O aumento dos contratos de alienação fiduciária se dá, pois é um eficaz instrumento de garantia que culmina na transferência da propriedade de determinado bem, móvel ou imóvel, para o credor, como forma de assegurar a satisfação de sua obrigação, com cláusula de resolução, na qual o bem retorna à esfera patrimonial do devedor ao final da relação.
 

Logo, se é possível a alienação fiduciária de tudo, também é possível se penhorar os direitos sobre tudo o que for alienado fiduciariamente, pois, para além da penhora de imóveis, automóveis e ativos, a constrição dos direitos do que pode ser alienado fiduciariamente, alcança todo e qualquer bem, já que, como supracitado, tudo pode ser alienado em garantia fiduciária.  

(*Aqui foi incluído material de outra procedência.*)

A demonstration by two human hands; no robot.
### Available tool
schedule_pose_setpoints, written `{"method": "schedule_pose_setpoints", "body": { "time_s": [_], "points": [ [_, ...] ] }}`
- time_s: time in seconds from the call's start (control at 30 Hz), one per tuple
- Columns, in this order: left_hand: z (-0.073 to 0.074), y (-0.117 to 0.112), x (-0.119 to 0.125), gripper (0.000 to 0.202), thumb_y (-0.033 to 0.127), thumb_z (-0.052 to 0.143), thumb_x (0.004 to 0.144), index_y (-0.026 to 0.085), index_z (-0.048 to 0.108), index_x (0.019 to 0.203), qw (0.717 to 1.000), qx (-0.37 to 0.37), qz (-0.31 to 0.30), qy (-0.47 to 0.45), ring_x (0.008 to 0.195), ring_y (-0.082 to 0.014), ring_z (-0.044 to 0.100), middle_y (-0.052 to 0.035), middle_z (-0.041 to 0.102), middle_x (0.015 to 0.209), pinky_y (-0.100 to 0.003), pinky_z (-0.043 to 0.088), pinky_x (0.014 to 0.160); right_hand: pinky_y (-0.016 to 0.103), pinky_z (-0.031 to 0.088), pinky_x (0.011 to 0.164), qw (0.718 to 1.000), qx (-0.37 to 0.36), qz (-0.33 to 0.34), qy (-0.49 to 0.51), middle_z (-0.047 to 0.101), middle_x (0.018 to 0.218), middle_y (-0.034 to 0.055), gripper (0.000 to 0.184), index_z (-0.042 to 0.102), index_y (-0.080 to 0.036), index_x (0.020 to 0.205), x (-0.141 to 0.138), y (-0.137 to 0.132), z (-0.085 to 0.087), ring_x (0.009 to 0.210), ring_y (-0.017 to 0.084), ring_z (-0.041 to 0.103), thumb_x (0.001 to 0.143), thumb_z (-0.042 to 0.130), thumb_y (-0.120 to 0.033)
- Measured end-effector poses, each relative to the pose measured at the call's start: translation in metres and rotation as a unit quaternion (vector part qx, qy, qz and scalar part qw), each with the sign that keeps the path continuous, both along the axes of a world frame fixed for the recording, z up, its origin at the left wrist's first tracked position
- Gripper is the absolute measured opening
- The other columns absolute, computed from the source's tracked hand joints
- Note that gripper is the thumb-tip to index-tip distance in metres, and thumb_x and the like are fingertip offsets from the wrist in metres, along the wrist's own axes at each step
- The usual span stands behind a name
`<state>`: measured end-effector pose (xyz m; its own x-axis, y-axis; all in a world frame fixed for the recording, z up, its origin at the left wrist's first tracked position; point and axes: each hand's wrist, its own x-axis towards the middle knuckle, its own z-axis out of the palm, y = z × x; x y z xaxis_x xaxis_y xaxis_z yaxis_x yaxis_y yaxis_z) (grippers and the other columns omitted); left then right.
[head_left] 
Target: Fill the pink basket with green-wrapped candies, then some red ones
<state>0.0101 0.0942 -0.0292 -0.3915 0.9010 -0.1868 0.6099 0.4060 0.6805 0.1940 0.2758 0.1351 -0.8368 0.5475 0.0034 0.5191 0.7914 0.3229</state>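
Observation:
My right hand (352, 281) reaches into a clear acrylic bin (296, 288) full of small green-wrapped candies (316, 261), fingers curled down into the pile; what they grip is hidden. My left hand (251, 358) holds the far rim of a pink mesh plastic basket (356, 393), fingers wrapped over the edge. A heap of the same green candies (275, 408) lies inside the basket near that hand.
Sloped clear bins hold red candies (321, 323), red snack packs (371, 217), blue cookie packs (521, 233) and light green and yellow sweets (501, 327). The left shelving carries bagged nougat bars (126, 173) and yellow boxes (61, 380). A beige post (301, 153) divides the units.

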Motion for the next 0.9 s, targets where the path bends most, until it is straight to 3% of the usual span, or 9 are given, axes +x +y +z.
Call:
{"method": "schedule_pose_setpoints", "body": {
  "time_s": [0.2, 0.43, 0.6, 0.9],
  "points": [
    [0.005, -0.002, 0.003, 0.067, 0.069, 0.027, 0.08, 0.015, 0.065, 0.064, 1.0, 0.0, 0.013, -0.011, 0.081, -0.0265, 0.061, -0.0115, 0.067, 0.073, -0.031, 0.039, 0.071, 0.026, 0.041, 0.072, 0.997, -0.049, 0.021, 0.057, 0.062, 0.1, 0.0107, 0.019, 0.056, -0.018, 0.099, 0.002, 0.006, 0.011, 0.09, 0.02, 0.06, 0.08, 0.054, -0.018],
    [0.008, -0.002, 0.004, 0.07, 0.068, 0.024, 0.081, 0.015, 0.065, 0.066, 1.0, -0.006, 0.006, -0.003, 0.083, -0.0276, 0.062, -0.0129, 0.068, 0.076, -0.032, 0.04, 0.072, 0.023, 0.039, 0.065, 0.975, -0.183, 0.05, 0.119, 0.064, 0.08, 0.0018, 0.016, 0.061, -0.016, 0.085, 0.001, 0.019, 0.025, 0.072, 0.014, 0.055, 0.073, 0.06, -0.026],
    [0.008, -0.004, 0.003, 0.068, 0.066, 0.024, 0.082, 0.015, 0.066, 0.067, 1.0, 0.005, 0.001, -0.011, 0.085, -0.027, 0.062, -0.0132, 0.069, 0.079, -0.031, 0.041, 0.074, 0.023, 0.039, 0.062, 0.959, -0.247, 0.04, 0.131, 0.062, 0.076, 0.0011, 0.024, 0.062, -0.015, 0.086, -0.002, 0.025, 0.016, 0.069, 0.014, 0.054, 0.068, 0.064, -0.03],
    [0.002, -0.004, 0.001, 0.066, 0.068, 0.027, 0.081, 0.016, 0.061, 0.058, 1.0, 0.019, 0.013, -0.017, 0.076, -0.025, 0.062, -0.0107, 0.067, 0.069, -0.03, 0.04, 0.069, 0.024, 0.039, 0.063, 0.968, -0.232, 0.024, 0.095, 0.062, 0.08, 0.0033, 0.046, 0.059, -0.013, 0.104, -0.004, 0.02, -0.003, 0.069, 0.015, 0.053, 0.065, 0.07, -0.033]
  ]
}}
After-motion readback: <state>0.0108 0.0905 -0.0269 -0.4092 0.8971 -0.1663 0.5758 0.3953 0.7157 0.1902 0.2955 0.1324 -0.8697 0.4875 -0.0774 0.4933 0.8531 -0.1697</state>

Passado este primeiro apontamento, a doutrina e a jurisprudência se depararam com a impossibilidade da penhora de um bem que não faz parte do patrimônio do devedor, porquanto seja de propriedade do credor fiduciário até o pagamento da dívida.

Neste momento, para acompanhar a evolução do mercado financeiro e aplicar os institutos jurídicos em prol de facilitar a busca pela recuperação de crédito, a atuação diligente exige vanguarda, impulsionando o desenvolvimento de instrumentos capazes de possibilitar a penhora da mais ampla gama de bens e ativos.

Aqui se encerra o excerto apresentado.